» WHAT THIS TASK INVOLVES:
Nothing outside the lines below from the one containing "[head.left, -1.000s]" through the one containing "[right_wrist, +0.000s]" is to be printed; print those exactly, ends included, and drop the pictures.

Saved data entries:
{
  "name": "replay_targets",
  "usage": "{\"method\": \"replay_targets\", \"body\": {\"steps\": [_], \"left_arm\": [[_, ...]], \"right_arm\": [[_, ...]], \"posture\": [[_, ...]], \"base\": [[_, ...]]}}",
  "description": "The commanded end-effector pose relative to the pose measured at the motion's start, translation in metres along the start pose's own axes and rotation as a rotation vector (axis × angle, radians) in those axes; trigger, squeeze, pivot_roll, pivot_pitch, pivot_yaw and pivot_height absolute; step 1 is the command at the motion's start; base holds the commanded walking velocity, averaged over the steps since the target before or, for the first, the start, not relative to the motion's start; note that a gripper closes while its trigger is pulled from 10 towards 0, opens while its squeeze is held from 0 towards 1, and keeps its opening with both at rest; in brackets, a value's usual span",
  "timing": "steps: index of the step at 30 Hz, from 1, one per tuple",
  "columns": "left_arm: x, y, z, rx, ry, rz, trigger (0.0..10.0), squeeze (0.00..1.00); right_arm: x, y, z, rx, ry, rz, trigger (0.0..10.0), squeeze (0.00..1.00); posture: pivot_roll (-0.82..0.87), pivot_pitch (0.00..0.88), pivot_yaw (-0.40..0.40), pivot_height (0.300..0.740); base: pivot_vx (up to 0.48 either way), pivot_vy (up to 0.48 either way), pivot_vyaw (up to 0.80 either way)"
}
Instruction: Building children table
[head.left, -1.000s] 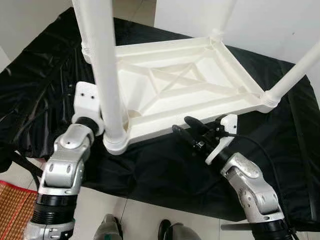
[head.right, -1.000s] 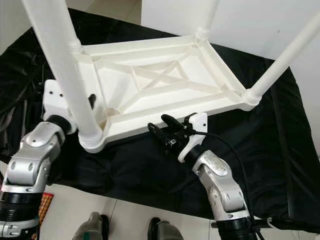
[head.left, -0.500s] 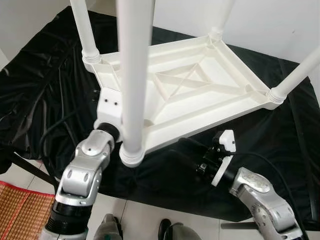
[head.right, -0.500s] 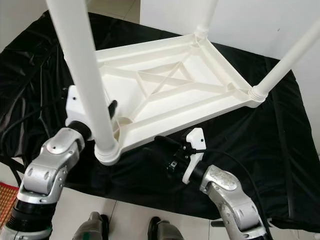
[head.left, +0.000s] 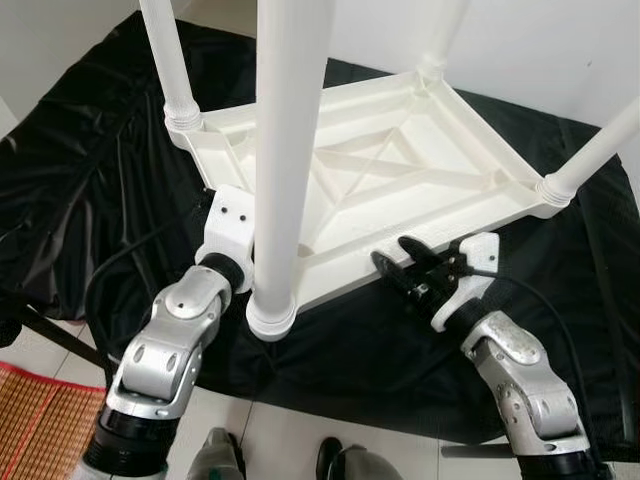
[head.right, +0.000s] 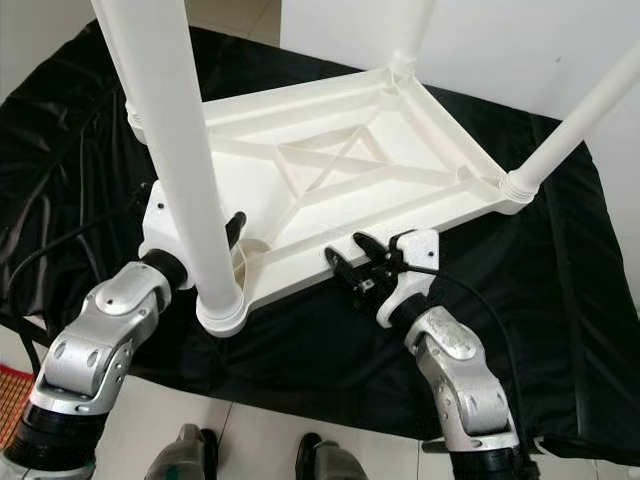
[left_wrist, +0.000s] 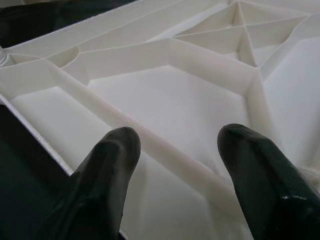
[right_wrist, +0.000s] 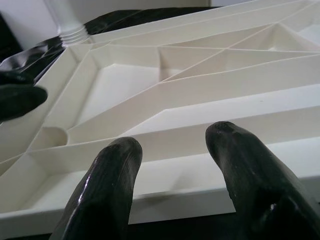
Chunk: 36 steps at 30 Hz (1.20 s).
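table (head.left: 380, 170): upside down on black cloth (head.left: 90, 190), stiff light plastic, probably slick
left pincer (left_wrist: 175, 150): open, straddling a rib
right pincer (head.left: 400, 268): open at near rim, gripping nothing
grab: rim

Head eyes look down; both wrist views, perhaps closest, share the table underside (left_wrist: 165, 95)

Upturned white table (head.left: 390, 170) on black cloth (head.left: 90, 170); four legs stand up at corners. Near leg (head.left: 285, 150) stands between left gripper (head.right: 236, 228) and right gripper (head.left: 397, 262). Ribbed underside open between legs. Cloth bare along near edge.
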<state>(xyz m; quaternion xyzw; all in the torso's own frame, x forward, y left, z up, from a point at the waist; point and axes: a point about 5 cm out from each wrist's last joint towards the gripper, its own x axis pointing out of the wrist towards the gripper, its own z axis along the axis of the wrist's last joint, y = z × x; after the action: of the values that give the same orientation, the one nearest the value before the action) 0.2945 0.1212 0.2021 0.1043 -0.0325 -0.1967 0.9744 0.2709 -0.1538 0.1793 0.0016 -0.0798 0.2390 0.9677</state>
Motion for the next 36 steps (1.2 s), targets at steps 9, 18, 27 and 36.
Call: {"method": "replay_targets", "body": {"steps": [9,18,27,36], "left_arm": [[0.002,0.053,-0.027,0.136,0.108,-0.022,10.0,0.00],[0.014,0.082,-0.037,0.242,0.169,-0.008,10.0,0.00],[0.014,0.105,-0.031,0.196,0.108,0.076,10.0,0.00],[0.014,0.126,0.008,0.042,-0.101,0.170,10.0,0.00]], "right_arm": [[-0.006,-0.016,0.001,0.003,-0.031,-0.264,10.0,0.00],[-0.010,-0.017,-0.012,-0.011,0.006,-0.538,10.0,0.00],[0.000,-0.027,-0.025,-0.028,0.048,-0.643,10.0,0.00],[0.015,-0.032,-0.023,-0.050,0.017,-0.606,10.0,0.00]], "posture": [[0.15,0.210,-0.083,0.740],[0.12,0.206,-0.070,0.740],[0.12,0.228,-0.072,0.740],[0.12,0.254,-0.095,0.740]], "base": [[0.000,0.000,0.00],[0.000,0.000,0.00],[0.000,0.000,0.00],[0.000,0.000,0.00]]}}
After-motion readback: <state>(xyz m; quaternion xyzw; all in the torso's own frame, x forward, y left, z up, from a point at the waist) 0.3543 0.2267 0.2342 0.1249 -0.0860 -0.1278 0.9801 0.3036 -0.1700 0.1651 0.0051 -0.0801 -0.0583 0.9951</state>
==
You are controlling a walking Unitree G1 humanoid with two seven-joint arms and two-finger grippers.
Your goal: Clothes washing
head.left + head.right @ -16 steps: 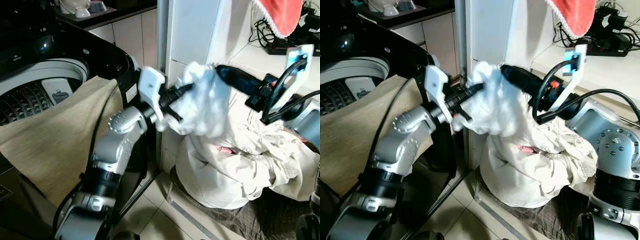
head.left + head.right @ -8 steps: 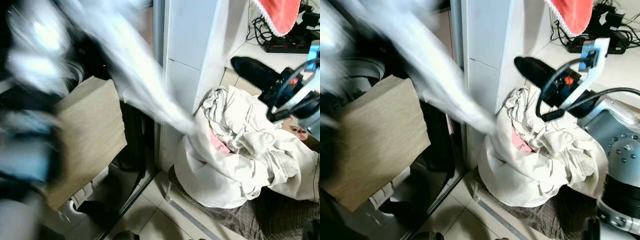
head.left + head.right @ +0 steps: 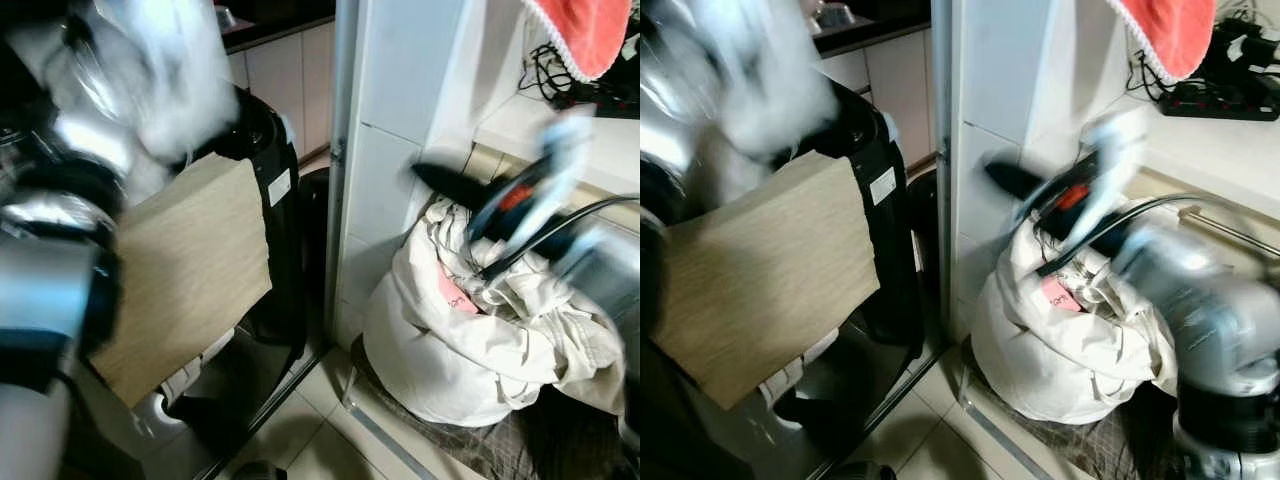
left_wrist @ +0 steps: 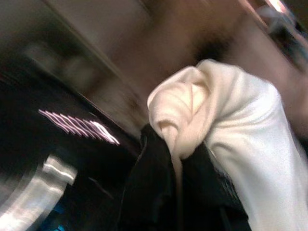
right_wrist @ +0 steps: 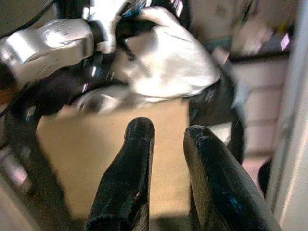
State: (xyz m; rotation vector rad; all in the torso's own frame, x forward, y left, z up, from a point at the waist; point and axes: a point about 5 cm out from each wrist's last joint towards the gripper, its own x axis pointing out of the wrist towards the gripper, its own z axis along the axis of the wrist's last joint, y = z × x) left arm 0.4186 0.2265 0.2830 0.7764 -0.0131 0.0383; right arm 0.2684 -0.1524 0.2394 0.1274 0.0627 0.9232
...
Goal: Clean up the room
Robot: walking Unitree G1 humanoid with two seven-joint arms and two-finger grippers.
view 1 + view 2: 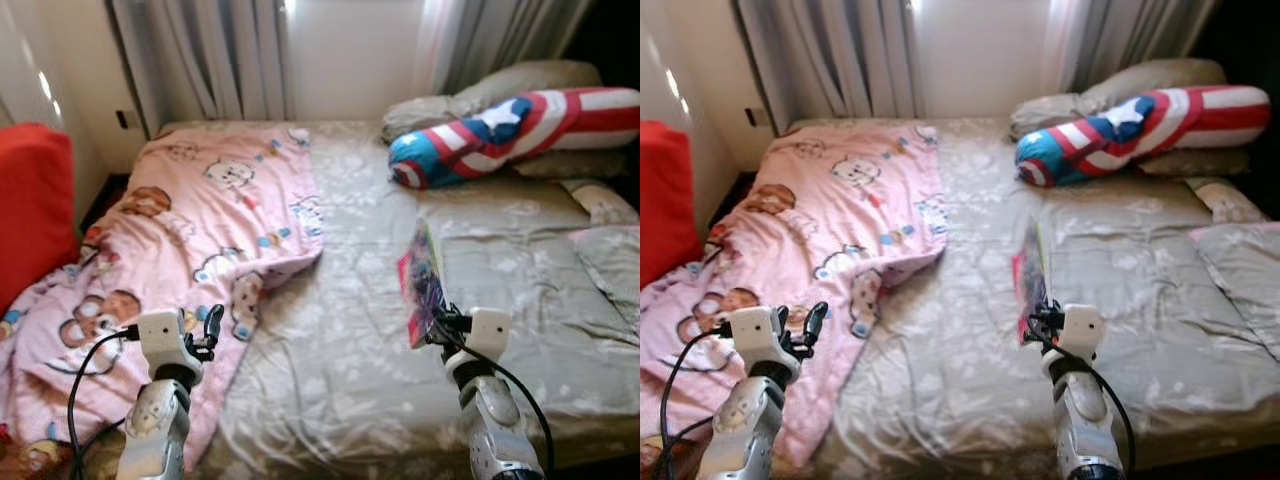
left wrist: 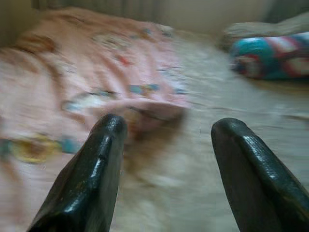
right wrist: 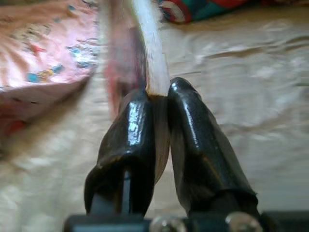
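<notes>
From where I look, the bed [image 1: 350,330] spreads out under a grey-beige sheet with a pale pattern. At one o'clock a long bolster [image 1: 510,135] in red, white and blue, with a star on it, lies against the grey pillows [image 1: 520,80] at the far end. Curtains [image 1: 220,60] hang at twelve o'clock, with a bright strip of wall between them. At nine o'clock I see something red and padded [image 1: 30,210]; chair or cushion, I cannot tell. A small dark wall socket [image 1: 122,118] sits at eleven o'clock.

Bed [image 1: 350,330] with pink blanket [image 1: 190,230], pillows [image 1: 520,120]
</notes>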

» TASK RESULT:
[head.left, -1.000s] 
[head.right, -1.000s] 
[head.left, -0.500s] 
[head.right, -0.500s] 
[head.left, +0.000s] 
[head.right, +0.000s] 
[left_wrist, +0.000s] 
[right_wrist, +0.000s] 

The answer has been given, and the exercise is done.